* TASK DIRECTIONS
Across the following data, how many lines include the string "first"? Reply with the number and nothing more.

* RECORDS TO USE
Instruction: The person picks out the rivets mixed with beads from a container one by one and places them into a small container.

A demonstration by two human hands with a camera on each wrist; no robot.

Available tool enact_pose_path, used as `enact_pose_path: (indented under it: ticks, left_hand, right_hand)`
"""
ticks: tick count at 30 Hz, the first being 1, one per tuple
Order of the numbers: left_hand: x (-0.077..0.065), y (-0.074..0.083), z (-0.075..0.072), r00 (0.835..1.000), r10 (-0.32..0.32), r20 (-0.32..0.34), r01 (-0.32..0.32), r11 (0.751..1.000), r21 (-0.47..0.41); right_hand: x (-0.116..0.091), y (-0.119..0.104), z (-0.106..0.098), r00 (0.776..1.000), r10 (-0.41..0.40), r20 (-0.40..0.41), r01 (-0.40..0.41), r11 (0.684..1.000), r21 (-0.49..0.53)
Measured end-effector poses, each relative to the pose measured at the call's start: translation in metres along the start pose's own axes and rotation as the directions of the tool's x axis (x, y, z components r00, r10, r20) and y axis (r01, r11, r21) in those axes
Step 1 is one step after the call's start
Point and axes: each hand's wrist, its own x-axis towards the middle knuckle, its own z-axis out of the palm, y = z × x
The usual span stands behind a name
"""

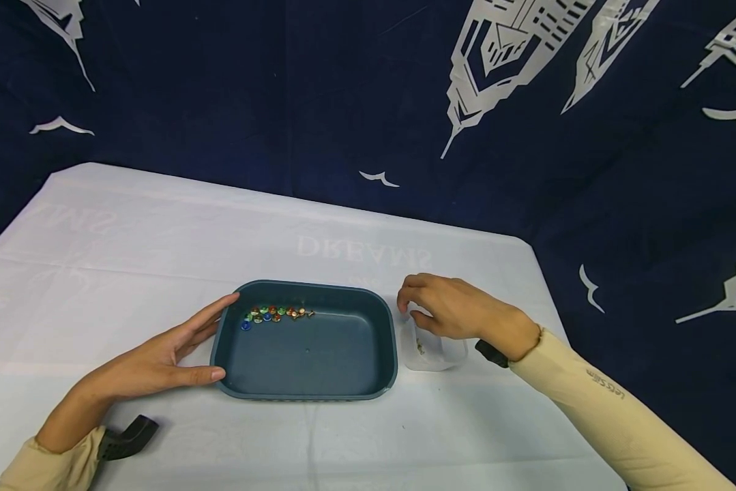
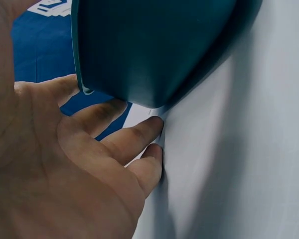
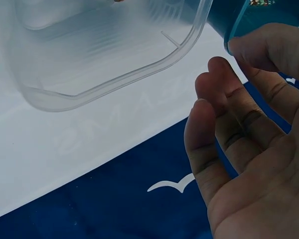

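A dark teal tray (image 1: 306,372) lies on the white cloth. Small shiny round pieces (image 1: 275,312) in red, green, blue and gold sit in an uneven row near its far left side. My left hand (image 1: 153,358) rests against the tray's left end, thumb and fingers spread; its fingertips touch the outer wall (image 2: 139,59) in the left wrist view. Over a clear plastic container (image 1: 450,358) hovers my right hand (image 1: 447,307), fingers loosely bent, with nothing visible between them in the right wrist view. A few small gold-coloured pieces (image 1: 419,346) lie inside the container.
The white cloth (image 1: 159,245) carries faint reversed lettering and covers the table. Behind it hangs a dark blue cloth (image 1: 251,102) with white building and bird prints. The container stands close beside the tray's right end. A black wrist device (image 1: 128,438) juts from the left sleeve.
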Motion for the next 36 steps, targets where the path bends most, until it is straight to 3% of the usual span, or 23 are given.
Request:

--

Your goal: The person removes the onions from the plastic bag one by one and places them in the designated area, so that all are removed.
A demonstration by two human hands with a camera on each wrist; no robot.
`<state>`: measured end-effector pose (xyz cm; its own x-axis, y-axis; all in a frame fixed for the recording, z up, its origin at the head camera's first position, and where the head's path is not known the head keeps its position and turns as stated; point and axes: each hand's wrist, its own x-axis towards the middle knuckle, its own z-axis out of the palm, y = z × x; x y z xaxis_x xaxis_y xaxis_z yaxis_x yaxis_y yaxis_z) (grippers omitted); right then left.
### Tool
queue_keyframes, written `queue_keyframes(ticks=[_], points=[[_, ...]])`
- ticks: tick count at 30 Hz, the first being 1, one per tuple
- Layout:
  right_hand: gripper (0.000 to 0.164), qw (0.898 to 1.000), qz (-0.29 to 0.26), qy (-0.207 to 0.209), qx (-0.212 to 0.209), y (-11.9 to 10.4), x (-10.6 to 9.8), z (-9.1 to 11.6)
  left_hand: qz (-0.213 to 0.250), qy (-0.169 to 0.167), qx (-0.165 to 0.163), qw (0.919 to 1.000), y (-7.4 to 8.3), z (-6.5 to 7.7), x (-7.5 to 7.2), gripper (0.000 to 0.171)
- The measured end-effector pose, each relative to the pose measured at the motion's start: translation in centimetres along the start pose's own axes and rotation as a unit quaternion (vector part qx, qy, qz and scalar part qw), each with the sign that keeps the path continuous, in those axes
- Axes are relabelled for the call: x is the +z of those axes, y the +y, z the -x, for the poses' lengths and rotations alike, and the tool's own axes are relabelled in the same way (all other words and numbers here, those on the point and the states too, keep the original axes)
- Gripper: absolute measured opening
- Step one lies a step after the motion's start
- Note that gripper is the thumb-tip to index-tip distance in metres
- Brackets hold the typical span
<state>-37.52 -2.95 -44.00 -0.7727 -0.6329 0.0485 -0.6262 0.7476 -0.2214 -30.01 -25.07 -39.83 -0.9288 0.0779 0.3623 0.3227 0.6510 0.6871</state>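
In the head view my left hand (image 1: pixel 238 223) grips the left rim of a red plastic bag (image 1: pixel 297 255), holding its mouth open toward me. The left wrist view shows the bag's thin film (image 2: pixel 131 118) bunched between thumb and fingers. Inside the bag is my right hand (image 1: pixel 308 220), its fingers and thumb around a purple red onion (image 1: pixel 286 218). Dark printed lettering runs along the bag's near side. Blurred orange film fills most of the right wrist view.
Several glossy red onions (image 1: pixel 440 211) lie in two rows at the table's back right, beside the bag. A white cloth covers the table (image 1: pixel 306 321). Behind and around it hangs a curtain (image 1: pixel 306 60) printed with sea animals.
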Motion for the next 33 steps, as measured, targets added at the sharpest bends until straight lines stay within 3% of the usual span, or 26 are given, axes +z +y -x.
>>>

* SOLUTION TO THIS EXERCISE
3